> _Activity_: Only the total should be returned: the number of lines in the data that hold the string "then".

=== Begin Enclosure ===

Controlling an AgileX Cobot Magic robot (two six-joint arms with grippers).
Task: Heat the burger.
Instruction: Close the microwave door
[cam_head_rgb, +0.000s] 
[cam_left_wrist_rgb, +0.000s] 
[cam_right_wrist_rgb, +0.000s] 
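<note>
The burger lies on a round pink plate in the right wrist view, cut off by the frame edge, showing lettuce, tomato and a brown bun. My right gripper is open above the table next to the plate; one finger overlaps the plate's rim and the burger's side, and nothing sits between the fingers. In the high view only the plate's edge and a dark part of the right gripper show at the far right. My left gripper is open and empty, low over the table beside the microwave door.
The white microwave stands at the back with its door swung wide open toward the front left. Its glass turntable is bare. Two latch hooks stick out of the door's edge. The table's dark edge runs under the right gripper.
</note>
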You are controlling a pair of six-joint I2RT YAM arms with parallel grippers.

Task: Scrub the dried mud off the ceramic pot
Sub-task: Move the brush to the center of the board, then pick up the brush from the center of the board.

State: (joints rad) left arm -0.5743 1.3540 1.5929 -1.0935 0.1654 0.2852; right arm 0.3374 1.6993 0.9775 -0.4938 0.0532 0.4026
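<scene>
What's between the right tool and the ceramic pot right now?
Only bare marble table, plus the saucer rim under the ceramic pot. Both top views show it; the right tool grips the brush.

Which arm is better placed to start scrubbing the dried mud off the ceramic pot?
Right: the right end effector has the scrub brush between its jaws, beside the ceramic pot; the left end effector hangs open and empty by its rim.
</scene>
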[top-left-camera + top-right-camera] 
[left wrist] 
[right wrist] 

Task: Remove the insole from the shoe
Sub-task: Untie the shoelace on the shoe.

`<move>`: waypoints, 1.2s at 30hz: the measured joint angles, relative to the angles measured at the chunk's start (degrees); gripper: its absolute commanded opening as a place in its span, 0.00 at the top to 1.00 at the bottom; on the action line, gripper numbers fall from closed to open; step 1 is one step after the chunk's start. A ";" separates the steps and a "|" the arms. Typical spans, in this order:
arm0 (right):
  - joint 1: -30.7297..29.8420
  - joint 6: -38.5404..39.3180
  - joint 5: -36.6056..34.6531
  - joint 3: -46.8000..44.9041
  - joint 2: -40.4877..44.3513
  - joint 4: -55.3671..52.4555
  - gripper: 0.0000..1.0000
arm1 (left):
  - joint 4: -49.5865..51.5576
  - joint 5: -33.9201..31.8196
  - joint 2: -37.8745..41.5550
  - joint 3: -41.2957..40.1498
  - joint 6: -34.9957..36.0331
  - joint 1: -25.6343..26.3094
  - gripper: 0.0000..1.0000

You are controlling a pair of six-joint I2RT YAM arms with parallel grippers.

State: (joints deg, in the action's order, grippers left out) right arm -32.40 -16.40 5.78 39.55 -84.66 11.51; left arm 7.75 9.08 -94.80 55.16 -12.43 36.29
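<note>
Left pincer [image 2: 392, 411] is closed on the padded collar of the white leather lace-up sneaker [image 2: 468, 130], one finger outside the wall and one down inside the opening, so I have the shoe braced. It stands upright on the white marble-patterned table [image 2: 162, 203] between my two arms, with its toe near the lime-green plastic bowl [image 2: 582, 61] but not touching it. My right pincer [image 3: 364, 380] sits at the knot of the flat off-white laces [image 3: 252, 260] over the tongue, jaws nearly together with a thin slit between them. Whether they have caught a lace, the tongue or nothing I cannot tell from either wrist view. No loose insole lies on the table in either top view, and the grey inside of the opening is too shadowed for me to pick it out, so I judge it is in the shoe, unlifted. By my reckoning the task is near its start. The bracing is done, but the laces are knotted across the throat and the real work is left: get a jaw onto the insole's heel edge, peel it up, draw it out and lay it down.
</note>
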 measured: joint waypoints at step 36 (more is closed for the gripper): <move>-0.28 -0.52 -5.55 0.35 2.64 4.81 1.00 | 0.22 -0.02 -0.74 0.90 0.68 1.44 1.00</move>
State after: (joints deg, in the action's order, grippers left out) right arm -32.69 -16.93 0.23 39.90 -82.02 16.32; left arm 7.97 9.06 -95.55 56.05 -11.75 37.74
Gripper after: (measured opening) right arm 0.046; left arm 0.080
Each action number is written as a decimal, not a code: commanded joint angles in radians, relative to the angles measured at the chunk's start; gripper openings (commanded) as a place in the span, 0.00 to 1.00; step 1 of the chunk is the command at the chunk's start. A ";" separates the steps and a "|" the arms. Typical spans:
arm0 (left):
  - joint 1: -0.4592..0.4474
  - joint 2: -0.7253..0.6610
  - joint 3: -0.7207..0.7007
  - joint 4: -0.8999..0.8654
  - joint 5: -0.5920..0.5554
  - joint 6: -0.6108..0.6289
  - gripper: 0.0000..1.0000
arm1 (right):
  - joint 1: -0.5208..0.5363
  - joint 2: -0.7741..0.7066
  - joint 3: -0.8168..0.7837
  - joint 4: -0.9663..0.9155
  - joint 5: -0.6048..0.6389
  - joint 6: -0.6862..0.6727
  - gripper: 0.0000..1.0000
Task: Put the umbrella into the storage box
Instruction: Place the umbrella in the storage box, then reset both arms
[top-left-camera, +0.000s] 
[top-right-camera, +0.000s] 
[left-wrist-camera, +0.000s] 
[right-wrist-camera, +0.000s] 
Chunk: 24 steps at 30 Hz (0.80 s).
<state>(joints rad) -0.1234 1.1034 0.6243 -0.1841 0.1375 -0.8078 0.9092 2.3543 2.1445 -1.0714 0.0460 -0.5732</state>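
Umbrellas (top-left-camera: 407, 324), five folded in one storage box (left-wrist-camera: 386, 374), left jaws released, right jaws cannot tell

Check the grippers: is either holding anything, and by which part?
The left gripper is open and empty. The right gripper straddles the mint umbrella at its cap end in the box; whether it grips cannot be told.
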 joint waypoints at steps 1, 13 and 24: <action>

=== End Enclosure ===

> _Your solution_: 2